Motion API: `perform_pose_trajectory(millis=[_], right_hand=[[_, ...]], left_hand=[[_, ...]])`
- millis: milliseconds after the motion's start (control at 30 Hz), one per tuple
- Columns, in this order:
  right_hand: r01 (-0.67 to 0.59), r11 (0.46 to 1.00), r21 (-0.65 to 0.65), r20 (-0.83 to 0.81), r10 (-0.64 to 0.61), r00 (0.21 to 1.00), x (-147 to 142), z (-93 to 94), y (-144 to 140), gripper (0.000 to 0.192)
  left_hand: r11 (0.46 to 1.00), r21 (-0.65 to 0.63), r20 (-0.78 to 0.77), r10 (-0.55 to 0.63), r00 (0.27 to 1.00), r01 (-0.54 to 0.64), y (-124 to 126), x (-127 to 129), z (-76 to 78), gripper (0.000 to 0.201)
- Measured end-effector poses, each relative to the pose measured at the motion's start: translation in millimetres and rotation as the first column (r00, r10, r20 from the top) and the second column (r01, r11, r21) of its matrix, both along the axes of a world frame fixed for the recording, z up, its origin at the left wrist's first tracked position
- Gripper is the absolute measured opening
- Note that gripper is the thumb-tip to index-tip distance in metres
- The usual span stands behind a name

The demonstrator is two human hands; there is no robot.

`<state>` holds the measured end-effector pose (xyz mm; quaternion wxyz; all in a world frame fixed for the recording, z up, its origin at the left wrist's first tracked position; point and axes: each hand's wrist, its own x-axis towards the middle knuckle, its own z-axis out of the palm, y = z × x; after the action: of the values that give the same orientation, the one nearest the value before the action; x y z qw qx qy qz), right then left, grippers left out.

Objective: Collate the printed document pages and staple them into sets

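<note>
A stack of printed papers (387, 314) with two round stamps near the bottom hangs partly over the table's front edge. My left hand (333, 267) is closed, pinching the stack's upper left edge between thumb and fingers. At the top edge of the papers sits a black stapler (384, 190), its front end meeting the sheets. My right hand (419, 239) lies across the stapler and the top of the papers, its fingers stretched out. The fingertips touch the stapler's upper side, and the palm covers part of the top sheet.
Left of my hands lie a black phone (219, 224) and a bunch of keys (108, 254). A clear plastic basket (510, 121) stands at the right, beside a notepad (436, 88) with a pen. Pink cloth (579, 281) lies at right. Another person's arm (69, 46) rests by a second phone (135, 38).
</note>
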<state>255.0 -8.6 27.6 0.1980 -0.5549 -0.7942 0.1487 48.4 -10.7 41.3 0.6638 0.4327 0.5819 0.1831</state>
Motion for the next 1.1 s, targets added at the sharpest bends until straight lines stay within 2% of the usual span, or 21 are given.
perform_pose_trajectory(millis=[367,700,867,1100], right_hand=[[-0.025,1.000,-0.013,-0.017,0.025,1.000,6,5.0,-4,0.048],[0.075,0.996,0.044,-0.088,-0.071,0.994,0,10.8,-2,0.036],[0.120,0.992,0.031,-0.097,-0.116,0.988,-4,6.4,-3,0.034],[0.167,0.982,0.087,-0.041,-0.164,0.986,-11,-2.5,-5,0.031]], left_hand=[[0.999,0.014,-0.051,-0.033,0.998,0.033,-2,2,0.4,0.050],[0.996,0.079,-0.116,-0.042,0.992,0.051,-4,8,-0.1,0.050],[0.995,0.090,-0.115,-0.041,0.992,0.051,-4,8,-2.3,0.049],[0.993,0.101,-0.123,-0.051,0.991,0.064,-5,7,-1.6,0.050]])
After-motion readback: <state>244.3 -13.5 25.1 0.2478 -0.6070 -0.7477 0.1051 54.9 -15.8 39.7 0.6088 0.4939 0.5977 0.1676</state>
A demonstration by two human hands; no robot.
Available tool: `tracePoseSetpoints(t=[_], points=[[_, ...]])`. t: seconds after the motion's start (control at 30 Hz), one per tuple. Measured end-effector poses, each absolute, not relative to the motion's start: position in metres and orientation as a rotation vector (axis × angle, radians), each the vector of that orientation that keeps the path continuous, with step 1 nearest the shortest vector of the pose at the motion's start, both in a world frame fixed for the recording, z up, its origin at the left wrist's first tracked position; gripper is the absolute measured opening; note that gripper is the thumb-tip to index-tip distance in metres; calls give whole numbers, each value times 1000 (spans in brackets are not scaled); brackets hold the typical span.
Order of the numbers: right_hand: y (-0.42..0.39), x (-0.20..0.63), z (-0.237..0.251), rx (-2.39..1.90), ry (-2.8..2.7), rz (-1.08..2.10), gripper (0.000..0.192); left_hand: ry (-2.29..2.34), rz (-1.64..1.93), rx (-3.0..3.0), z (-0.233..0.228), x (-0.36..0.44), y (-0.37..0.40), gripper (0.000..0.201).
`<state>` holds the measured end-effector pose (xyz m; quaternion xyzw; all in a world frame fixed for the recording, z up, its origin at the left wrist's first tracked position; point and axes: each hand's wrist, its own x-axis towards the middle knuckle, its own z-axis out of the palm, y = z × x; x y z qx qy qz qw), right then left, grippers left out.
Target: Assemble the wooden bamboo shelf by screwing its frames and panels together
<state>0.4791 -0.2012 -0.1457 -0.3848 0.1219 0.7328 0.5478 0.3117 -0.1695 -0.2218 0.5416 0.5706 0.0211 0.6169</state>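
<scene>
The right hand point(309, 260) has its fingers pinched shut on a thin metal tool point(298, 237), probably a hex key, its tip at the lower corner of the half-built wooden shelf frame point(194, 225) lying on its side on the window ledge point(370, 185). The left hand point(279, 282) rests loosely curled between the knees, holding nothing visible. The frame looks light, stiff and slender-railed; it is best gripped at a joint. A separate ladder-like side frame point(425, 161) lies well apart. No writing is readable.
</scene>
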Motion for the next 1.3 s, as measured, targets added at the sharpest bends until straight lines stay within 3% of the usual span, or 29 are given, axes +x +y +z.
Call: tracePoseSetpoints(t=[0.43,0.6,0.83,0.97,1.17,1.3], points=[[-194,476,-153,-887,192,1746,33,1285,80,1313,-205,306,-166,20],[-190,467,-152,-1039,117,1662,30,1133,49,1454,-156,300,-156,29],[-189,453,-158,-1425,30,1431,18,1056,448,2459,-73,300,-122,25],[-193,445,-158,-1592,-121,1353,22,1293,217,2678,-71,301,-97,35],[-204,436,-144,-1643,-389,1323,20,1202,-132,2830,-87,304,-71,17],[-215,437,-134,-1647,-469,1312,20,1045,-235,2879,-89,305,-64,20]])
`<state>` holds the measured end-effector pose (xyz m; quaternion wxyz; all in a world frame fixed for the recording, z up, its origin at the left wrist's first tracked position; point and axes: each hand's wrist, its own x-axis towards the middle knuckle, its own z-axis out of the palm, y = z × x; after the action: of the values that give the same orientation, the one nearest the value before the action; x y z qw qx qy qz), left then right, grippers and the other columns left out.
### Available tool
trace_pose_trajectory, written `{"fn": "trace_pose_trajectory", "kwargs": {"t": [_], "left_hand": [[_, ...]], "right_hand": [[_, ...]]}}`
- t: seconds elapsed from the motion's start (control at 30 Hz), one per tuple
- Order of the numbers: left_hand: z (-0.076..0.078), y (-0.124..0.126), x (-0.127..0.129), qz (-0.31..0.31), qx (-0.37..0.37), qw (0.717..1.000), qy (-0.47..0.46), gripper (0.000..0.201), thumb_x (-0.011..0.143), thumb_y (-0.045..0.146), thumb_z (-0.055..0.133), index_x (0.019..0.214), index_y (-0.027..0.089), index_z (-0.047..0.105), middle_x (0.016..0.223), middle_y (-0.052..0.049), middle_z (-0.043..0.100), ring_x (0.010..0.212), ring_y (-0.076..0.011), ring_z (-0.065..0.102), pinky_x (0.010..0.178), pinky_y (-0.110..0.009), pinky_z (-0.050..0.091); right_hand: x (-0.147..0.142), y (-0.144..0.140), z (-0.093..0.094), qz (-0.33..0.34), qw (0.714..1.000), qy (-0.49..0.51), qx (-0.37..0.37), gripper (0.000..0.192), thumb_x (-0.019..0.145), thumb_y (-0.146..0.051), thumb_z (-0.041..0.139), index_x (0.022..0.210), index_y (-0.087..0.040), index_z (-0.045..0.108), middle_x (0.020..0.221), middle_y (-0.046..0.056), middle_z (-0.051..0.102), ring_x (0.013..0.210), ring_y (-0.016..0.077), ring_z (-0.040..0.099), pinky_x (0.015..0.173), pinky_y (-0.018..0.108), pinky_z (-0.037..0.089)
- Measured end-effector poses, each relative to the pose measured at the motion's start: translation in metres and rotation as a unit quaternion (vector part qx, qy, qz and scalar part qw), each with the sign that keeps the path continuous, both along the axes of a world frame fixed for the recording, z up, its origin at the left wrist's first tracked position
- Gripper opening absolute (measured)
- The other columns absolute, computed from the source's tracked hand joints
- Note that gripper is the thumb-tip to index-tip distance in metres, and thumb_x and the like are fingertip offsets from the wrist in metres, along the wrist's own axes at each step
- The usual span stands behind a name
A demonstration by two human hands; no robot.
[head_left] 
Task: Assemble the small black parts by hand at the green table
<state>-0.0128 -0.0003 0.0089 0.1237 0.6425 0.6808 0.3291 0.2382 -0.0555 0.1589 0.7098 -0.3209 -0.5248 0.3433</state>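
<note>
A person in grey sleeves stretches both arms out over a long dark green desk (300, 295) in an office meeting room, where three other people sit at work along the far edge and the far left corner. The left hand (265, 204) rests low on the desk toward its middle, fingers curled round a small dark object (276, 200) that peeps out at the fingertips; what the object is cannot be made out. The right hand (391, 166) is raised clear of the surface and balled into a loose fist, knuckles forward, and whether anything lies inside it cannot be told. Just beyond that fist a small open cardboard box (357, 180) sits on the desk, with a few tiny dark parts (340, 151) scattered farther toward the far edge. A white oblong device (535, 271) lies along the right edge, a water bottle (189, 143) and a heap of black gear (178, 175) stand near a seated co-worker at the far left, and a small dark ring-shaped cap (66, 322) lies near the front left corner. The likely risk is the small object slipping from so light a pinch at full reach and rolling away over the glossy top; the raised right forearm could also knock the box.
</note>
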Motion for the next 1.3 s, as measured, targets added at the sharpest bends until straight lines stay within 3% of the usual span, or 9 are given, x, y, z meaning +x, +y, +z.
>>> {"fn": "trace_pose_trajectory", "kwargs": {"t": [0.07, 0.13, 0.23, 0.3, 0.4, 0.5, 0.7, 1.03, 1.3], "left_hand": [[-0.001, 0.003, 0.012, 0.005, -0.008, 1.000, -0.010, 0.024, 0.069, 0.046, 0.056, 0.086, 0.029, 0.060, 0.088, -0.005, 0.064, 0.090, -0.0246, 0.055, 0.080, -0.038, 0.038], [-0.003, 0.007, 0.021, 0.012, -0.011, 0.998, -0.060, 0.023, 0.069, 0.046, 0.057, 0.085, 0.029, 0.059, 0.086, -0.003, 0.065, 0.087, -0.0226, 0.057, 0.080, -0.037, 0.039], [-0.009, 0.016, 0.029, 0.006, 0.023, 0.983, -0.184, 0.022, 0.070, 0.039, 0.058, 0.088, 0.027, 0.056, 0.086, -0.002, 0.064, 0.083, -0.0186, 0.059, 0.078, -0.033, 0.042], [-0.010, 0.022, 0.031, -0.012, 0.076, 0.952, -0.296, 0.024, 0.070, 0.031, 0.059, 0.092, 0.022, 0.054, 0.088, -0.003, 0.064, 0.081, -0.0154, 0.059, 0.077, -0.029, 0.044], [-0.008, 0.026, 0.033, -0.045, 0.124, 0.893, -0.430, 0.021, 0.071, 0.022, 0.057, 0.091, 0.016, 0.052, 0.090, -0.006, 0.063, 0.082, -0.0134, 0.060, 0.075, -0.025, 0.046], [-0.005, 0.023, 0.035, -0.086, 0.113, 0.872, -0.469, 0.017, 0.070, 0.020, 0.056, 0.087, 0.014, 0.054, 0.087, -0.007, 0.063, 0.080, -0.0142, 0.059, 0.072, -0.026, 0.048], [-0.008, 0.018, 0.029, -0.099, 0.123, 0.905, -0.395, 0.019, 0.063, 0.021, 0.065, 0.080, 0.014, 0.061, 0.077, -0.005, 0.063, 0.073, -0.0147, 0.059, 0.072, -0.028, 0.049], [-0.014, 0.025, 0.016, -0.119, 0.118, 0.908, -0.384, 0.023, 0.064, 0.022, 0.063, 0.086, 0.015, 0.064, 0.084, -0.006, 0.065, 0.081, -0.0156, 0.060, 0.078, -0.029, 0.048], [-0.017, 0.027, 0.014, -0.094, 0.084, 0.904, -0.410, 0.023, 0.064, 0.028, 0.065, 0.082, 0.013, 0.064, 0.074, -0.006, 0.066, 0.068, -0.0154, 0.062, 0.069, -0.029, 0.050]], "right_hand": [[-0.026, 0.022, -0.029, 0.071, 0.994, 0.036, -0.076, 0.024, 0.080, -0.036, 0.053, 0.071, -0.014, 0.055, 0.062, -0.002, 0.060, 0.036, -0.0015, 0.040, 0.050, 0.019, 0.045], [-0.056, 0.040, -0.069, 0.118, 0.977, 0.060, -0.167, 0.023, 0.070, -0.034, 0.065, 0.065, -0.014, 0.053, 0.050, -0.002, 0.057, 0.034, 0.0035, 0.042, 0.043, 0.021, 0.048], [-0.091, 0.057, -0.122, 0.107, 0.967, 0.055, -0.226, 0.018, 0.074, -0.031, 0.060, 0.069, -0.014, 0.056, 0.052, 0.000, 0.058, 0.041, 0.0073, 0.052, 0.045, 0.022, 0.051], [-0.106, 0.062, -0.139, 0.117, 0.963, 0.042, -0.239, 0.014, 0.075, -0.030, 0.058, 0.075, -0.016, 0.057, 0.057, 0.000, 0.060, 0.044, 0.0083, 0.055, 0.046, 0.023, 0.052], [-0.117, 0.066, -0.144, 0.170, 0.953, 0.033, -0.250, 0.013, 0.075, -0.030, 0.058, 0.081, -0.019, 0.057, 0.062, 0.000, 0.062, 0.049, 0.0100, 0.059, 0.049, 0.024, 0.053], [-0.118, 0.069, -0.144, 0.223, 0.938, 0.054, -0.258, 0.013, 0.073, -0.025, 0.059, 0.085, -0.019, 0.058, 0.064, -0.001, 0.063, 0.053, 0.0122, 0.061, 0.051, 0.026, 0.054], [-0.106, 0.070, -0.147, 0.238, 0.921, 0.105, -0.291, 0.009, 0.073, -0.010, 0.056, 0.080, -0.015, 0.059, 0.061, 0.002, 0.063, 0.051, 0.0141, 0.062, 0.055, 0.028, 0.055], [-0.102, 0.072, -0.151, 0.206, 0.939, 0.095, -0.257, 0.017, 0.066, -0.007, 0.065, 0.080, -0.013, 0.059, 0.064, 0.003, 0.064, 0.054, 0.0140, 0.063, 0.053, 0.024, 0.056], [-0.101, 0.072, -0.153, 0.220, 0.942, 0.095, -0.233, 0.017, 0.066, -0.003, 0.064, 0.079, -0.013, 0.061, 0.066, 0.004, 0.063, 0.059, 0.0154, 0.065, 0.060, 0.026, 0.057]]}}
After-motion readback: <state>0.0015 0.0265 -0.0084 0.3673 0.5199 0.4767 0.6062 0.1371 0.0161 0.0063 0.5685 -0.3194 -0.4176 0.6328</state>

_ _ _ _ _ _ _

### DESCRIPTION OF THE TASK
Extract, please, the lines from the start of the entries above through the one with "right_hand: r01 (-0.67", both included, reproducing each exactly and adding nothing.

### OUTPUT
Motion API: `perform_pose_trajectory(millis=[_], right_hand=[[_, ...]], left_hand=[[_, ...]])`
- millis: milliseconds after the motion's start (control at 30 Hz), one per tuple
- Columns, in this order:
  right_hand: r01 (-0.67 to 0.59), r11 (0.46 to 1.00), r21 (-0.65 to 0.65), r20 (-0.83 to 0.81), r10 (-0.64 to 0.61), r00 (0.21 to 1.00), x (-147 to 142), z (-93 to 94), y (-144 to 140), gripper (0.000 to 0.192)

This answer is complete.